A proliferation of harmful algal blooms this week across Hampton Roads is clear in striking aerial photos and videos captured by the Chesapeake Bay Foundation (CBF) and American Multimedia Solutions near the Chesapeake Bay Bridge Tunnel on Aug. 26. The algae colored the water reddish-brown in many places, including Ocean View in Norfolk, Chic’s Beach in Virginia Beach, and the Lafayette and York rivers.

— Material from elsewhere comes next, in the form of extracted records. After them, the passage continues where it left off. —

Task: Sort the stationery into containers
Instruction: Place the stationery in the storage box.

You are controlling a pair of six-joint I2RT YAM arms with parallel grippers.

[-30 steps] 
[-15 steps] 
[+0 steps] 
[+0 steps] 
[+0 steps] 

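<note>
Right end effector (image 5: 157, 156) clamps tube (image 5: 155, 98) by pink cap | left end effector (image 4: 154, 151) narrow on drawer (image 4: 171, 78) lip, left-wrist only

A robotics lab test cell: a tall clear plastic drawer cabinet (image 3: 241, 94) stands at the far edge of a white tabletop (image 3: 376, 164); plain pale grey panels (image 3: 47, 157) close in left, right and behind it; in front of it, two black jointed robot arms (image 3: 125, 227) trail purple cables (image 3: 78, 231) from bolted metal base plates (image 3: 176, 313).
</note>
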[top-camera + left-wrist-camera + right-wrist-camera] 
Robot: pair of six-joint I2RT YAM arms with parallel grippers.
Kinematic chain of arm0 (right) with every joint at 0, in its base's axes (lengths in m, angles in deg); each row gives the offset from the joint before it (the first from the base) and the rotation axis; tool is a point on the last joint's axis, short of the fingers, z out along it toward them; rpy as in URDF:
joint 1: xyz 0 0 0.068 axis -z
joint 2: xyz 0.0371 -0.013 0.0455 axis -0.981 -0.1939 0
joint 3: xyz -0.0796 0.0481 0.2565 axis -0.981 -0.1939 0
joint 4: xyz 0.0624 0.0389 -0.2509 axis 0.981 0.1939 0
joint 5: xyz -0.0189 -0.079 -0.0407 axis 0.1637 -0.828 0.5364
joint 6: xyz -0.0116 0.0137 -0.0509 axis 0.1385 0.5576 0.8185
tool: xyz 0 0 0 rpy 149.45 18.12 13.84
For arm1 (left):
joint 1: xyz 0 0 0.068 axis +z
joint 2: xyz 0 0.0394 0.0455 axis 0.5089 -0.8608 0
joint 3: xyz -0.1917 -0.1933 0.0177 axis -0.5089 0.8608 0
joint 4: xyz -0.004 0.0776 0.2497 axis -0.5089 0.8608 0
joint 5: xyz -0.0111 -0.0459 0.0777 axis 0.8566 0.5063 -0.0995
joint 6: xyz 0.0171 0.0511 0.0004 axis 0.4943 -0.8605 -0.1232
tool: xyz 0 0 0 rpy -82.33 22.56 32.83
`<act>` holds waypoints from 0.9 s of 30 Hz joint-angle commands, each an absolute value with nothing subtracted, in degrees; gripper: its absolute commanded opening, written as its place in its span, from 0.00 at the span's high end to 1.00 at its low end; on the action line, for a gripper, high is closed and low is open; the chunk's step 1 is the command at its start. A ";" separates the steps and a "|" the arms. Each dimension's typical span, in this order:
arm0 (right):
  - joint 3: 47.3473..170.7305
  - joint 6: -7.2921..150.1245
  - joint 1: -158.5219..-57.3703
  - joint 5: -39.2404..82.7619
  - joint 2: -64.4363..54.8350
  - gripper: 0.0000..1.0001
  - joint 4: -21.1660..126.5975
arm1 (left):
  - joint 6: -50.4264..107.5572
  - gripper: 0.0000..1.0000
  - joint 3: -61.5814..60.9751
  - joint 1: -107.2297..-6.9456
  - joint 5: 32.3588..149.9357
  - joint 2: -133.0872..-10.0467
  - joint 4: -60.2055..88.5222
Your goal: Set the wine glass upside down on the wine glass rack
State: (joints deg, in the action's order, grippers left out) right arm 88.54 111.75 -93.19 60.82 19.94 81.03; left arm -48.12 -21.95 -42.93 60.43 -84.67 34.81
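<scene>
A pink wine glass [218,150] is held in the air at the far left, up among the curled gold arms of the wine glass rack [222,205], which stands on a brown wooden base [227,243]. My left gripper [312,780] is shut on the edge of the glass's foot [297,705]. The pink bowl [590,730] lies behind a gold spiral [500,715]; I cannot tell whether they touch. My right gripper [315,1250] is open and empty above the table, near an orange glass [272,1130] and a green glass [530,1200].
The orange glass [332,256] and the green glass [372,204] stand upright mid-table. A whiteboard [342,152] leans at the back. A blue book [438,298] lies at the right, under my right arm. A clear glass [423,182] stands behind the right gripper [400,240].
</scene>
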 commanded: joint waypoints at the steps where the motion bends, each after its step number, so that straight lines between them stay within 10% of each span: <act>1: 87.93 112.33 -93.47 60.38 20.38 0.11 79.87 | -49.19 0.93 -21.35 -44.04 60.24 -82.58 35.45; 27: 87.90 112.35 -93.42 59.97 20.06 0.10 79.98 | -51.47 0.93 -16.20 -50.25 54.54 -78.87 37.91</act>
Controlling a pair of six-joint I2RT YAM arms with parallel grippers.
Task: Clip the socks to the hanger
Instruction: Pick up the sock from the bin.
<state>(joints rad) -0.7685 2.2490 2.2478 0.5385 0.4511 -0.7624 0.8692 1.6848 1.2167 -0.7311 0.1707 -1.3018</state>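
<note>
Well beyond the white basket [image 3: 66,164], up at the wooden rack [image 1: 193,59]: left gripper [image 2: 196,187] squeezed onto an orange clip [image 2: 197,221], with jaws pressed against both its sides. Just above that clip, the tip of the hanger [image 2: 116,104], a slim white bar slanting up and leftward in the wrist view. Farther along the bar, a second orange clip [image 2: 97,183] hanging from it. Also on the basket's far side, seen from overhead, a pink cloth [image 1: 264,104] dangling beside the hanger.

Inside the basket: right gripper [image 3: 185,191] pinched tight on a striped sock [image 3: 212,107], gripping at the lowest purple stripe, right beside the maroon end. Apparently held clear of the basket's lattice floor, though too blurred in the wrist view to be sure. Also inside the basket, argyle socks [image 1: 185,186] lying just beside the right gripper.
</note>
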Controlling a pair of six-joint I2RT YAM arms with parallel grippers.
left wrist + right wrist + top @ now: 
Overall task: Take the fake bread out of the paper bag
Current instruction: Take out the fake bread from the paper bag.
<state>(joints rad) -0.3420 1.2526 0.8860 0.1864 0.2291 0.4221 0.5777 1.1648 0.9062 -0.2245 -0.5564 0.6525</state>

“The harmful algae blooms in Virginia this summer keep people from enjoying the water on a hot day and can harm our valuable fish and shellfish populations. They’re also an unfortunate reminder that we still have a lot of work to do to ensure clean, healthy waterways,” said CBF Senior Scientist Chris Moore. “The solution is clear. We must increase state and federal investment in programs that reduce pollution from agriculture, stormwater, and wastewater. Virginia can also take an important step forward by setting water quality standards linked to reducing harmful algal blooms.”
Unfortunately, most summers in Hampton Roads includes reports of harmful algae, which are fueled by nitrogen and phosphorus pollution. When the algae die and break down, they create oxygen-depleted dead zones in the water where fish, crabs, oysters, and other aquatic life cannot survive. In some cases, the algae themselves can be toxic to oysters and other wildlife.
These algal blooms can threaten the health of people, pets, fish, and shellfish. Beachgoers should stay out of the water if they notice discolored or murky water that may have an unusual smell, according to the Virginia Department of Health.
Rainy weather the last two weeks washed more polluted runoff into waterways, and the hot, still weather this week set up prime conditions for the blooms. Similar conditions are likely to continue through the weekend. Harmful algal blooms this summer have also led to health advisories for parts of Lake Anna and an advisory that shut down a 50-mile stretch of the Shenandoah River’s North Fork to recreation.
Jim Deppe, a Virginia Beach resident and frequent swimmer, encountered the algal blooms while swimming in Hampton Roads this week.
"As an open water swimmer, swimming through algae blooms reduces visibility to near zero and is no fun,” Deppe said. “So, these 'mahogany tides' adversely impact swimmers as well as aquatic grasses, oysters, crabs, and fish.”